Last Updated on 02/03/2022 by Nidhi Khandelwal
Microsoft announced on Monday that it has discovered a new wave of offensive and damaging cyberattacks targeting Ukraine’s digital infrastructure only hours before Russia launched its first missile strikes last week.
According to the tech giant’s Threat Intelligence Center (MSTIC), the incursions required the deployment of a never-before-seen malware package dubbed FoxBlade, and it deployed new signatures to its Defender anti-malware programme to detect the exploit within three hours of its discovery.
“We have not seen the usage of the indiscriminate malware technology that spread across Ukraine’s economy and beyond its borders in the 2017 NotPetya assault,” said Brad Smith, Microsoft’s President and Vice Chair.

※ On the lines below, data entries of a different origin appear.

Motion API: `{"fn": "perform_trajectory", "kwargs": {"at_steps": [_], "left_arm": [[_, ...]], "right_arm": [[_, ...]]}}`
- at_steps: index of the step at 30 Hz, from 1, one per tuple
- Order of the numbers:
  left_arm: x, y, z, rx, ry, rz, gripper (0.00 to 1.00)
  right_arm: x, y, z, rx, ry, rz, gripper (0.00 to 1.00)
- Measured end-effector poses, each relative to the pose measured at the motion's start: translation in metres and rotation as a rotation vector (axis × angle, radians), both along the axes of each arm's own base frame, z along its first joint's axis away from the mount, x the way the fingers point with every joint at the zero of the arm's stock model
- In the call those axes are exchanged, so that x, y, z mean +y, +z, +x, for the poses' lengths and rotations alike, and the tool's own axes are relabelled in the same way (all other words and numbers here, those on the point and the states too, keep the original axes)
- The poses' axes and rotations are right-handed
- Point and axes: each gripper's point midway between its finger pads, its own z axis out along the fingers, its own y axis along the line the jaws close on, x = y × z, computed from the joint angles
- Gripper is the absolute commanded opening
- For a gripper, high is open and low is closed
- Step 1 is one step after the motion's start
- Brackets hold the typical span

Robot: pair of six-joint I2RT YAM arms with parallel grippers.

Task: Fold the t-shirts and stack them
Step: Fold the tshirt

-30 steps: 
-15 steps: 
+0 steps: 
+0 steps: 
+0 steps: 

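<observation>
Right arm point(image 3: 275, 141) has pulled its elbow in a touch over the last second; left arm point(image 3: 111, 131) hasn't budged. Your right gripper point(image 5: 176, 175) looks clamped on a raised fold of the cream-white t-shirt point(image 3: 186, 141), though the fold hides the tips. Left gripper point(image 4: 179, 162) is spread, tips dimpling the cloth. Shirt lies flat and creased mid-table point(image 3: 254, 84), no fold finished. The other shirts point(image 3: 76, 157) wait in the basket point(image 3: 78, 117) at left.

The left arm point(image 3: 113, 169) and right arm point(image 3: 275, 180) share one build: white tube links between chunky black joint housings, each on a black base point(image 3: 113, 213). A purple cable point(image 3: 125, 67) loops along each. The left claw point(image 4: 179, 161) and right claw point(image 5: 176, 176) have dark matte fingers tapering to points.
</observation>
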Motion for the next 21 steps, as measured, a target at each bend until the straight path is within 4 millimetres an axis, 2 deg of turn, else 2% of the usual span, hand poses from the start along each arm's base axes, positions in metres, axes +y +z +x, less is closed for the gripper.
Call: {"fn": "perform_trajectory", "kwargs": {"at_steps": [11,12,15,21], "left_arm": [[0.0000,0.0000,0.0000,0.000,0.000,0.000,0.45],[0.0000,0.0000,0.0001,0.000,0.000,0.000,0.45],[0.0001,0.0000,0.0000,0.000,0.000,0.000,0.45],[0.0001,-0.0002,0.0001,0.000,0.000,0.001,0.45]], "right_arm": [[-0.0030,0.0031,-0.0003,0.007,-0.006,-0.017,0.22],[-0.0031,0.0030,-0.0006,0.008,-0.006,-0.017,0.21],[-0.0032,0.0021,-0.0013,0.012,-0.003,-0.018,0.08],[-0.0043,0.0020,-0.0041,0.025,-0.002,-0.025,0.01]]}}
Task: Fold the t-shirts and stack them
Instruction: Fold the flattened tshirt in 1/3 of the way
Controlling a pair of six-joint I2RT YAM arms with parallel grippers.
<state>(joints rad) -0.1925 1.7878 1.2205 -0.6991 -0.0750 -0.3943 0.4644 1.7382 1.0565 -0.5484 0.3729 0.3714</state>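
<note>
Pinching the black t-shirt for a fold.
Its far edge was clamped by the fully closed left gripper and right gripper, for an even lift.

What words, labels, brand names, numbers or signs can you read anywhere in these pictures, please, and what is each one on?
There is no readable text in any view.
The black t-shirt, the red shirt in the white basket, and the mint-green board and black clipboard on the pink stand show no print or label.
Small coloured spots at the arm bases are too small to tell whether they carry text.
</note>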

Additional technical details about FoxBlade, such as the mechanism of initial access, are unknown, however Microsoft warned that “this trojan can utilize your PC for distributed denial-of-service (DDoS) assaults without your knowledge” in a Security Intelligence advisory.
Furthermore, the trojan’s distribution appears to be aided by a second “downloader” module, which is capable of collecting and installing the virus on infected devices.
The revelation comes as cyber attacks on Ukrainian government and financial websites have continued, ranging from malicious data wipers to DDoS attacks, even as the US Cybersecurity and Infrastructure Security Agency (CISA) warned of such attacks being used beyond the country’s boundaries.